Before Trayvon Martin, Sandra Bland and Philando Castile — African-Americans whose deaths sparked protests and generated hashtags — there was Emmett Till. Long before the social media age, Till's killing helped ignite the civil rights movement and continues to inspire artists today.
In the summer of 1955, Till, a boisterous 14-year-old from Chicago, was visiting relatives in Money, Miss., when he was lynched for allegedly touching a white store clerk's hand and wolf-whistling at her. The brutality of his killing may never have been known — he was tortured, shot and dumped in a river, his body weighted down by a cotton-gin fan tied to his neck with barbed wire — except that his mother opted for an open casket at the funeral.
Jet magazine published a funerary photograph of Till's body, his face mutilated and swollen beyond comprehension. That disturbing image was seen by millions of people, including a young Ifa Bayeza, who grew up to become a successful Harvard-educated playwright.
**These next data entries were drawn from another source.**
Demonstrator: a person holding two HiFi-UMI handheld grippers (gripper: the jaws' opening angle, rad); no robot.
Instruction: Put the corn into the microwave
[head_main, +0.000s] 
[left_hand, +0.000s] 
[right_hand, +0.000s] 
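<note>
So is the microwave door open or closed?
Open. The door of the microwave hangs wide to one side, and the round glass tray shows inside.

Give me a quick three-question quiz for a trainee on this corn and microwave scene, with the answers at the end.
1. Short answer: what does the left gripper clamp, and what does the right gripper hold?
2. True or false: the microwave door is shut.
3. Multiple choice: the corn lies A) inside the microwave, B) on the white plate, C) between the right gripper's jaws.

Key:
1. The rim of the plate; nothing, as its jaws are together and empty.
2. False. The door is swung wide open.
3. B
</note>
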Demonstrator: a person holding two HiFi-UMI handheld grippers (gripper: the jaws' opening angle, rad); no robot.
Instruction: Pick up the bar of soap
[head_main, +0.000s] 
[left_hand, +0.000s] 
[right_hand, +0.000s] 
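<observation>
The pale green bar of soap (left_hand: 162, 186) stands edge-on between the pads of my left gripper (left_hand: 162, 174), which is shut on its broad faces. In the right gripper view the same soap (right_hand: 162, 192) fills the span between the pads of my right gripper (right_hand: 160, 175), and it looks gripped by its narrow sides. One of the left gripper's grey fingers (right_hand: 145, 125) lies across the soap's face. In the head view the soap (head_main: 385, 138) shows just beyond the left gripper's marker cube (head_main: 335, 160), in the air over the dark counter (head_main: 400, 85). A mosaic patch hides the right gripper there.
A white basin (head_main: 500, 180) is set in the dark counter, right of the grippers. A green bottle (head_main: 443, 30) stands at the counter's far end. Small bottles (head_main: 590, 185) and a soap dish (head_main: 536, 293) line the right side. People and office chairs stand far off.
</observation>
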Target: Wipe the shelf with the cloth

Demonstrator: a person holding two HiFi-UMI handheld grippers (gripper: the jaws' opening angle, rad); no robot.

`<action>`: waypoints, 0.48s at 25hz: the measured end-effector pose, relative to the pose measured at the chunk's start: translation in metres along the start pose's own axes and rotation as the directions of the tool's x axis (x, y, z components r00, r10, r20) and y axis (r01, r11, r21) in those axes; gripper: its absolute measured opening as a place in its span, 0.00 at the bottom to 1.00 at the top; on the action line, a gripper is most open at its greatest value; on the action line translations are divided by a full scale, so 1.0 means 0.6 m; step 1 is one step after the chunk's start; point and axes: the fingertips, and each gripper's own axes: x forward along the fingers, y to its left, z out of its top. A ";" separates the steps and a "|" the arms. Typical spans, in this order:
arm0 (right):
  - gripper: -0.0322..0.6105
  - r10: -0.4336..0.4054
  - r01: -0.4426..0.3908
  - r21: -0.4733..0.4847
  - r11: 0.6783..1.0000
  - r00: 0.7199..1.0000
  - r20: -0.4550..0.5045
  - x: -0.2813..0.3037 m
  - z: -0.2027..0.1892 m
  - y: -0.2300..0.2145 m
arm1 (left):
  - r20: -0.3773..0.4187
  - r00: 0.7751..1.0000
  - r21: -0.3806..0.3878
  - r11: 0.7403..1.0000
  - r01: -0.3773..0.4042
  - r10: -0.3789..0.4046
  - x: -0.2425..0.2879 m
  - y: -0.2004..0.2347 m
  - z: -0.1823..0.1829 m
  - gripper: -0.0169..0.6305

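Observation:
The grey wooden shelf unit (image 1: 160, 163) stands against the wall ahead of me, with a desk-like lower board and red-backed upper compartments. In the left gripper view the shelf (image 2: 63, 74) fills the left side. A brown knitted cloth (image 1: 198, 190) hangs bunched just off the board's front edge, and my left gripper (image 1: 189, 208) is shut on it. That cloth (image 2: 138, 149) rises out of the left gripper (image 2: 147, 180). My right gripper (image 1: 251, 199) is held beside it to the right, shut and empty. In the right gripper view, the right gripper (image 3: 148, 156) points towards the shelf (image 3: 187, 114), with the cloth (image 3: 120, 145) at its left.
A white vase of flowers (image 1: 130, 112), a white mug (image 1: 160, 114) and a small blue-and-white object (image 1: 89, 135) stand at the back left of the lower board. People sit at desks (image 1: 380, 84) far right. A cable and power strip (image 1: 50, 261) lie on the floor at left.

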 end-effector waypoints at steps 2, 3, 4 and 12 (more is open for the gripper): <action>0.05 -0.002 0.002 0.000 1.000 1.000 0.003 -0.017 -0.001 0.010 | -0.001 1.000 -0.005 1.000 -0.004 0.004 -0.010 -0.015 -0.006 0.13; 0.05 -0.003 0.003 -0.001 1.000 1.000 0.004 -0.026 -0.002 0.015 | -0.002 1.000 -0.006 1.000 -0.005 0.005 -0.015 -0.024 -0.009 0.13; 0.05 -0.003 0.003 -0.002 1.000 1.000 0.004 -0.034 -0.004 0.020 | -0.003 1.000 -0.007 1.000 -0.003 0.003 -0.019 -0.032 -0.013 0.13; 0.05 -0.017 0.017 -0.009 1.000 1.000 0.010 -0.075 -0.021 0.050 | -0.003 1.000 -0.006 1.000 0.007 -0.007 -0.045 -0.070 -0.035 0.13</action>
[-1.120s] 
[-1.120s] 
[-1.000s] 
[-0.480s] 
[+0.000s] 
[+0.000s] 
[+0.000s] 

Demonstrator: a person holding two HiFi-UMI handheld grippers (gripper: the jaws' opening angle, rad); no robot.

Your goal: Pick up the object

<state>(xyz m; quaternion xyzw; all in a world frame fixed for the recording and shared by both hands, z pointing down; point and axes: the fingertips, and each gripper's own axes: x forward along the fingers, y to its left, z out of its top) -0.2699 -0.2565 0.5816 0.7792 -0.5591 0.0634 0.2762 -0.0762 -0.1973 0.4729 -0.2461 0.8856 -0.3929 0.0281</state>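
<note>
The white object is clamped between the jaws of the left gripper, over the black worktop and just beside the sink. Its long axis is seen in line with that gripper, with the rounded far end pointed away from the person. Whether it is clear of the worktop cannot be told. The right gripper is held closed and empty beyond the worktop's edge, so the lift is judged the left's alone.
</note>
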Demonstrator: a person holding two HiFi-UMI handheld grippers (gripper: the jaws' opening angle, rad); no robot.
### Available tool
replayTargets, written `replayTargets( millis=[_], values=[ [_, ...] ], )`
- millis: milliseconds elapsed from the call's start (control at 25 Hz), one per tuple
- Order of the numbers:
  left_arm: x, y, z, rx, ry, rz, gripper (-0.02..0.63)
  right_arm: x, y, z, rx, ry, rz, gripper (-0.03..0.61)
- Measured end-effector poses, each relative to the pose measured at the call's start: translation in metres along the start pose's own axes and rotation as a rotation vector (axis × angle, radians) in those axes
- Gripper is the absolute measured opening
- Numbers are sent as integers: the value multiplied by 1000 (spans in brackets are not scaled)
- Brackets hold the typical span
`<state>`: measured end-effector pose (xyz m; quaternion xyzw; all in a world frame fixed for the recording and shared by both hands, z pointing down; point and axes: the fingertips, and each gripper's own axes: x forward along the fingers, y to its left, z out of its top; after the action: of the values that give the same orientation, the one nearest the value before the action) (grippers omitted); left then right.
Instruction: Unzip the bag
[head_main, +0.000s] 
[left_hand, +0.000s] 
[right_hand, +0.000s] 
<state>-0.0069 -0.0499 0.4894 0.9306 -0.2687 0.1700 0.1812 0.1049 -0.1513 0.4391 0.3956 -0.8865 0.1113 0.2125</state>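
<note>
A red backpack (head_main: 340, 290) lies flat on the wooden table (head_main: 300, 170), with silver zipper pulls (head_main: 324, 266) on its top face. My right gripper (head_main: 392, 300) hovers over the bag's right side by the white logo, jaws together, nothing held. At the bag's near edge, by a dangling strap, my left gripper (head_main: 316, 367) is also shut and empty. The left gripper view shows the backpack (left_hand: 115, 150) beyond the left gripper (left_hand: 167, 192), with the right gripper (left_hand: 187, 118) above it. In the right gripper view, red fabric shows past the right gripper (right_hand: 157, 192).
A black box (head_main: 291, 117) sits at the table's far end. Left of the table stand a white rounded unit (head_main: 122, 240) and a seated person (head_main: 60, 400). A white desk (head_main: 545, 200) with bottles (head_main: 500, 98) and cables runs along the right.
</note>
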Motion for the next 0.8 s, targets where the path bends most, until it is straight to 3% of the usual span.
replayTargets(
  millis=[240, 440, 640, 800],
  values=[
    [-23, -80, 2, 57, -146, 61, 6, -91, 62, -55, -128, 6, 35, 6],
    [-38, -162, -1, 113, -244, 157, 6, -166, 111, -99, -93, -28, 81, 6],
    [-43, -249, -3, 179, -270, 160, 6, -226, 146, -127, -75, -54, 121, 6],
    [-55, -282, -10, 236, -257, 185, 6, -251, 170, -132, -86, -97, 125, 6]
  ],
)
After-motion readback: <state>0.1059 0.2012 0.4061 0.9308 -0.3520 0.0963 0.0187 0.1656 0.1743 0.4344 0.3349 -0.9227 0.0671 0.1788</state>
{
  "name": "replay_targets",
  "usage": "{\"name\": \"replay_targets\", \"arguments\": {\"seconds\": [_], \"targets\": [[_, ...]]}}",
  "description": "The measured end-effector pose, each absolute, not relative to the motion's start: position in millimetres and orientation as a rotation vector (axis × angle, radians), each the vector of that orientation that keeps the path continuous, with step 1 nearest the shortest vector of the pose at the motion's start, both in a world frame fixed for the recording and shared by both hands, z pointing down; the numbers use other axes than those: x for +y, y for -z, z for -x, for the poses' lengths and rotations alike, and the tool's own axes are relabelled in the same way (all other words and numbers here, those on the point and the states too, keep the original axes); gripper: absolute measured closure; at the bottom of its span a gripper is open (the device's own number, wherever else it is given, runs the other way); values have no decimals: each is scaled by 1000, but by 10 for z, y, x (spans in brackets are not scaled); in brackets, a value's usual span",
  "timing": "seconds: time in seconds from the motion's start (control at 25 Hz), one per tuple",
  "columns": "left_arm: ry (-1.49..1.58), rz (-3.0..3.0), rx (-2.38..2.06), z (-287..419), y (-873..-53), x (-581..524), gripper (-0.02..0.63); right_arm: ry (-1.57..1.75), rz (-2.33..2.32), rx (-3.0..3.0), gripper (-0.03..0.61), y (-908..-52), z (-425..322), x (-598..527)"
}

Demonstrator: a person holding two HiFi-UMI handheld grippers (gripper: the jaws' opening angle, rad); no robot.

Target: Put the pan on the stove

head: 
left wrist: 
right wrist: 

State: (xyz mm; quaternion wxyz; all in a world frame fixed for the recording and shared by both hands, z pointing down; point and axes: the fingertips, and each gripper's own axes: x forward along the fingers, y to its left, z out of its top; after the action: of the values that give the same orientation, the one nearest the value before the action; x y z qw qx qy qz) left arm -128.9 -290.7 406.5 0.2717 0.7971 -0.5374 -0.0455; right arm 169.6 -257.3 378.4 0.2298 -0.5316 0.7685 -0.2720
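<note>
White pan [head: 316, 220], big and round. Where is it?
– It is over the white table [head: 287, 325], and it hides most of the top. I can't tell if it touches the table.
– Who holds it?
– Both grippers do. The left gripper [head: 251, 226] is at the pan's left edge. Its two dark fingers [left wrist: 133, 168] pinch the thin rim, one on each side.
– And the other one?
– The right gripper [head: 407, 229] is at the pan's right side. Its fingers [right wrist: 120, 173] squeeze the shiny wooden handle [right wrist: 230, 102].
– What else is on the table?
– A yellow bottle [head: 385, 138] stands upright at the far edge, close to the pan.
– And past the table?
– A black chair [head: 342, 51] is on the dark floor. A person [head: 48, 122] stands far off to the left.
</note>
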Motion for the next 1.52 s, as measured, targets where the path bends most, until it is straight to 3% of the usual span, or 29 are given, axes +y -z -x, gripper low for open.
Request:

The photo frightened and traumatized Bayeza — she saw the republished image in 1965, when she was around Till's age. But she couldn't fully process her emotions until late adulthood, she said. That's when she decided to research Till's killing and write a trilogy about the boy in whom she recognized glimmers of herself.
"We were both fair-skinned African-Americans with hazel eyes, so I could identify with him on a really personal level," Bayeza said. "He exudes this warmth from the [non-death] photographs."
The first play of the trilogy, "The Ballad of Emmett Till," premiered at Chicago's Goodman Theatre in 2008 and received a spirited 2014 staging at St. Paul's Penumbra Theatre by director Talvin Wilks. Wilks also helms the world premiere of "Benevolence," the last of the trilogy but the second play to come to the stage when it opens Thursday at Penumbra.
"In 'The Ballad,' Ifa focused on Emmett as a vibrant adolescent, so that we're not trapped in the idea of Emmett as an eternal victim," Wilks said. "In 'Benevolence,' she's indicting the culture and world where this type of monstrous violence can happen as part of daily practice. And she's asking us, what do we do with history like this, especially when it keeps recurring."
Couples in the aftermath
If "Ballad" was about humanizing Till, "Benevolence" is about showing the impact and devastation wrought by racial violence. With characters based on real people, the new play takes us inside the daily lives of two couples as they try to carry on in the aftermath of Till's killing. But the story that's told, based on research using court transcripts, FBI reports and interviews conducted by the playwright, is one of "conjecture," said Bayeza, a brilliant writer in her own right, though her older sister, the late Ntozake Shange, is better known.